This is in reference to a question recently posted by the user Prajneya which involves a Linguistics Olympiad puzzle. Since I have been into the Olympiad for two years now, at least 500-600 distinct questions exist and if people ask for solutions to solving a problem isn't it better suited for puzzling SE ?
It's not clearly off-topic, but it's not clearly on, either. Part of the problem is that we have stipulated that requests for trees are off topic, without clearly identifying why they are OT. My own rationalization of that ban is that it's a version of the principle "We don't do your homework for you". As far as I can tell, though, these competitions make people sit in room with a proctor, so these are practice problems, not "real" problems.
Since the methodology of linguistic analysis is utterly central to linguistics, then I maintain that methodological questions are on topic. A good methodological question would actually identify something about methodology and frame the question in terms of a methodological principle.
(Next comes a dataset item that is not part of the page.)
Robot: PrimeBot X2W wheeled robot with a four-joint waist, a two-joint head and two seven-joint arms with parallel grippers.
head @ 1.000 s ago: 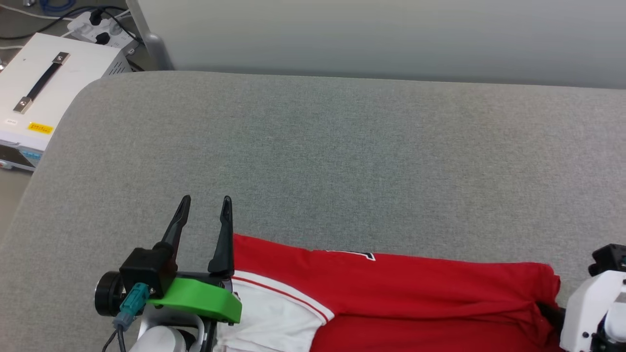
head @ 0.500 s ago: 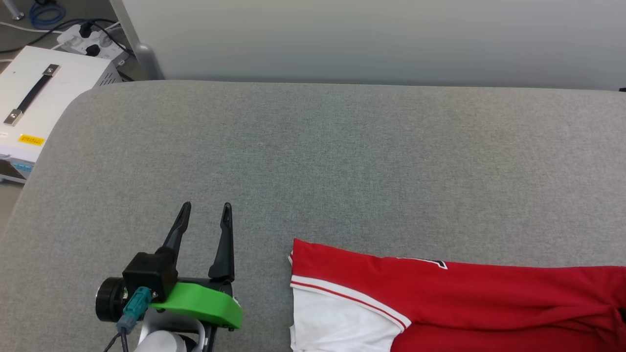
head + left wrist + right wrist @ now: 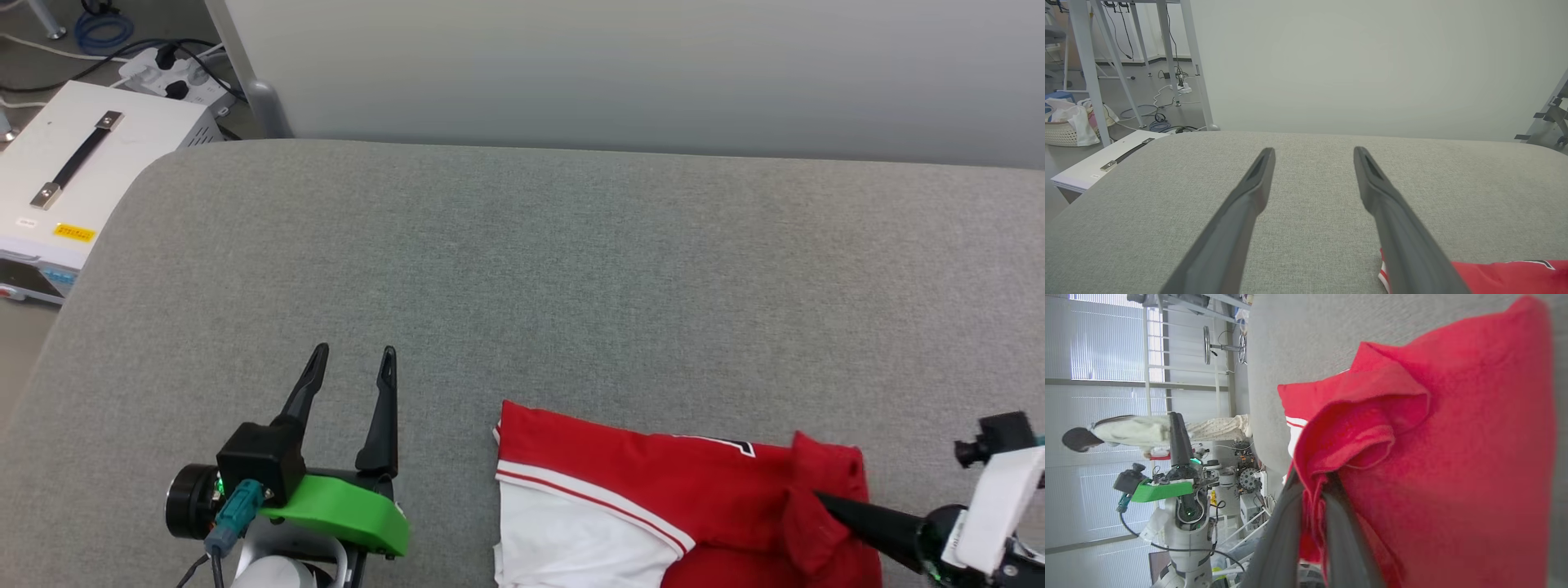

I grant, though, that that sets the bar pretty high, since a lot of analysis out there is unprincipled.
A question of the form "Here is my analysis: did I screw it up?" can have good answers if the person screwed it up, but not if they didn't. So I don't see any clear answer to the question, unless you look at the help center and see that indeed such question are literally not off topic, but people come up with custom-close reasons anyhow.
I don't know if there is a premise that LO questions should be answerable without any knowledge of linguistics. If that is a basic rule, such questions might be more on topic for a puzzle-solving SE (I take it there is one). But I don't think the sheer volume of potential questions makes the questions non-linguistic. On the other hand, since the questions that I have seen are merely exercises in combinatorics, there is basically just one good question about such problems, and then the remainder are duplicates of that one good question. So maybe you could go through a half-dozen problems and extract the One Great Question that covers all LO questions, ask it, and we'll have a defense against the onslaught.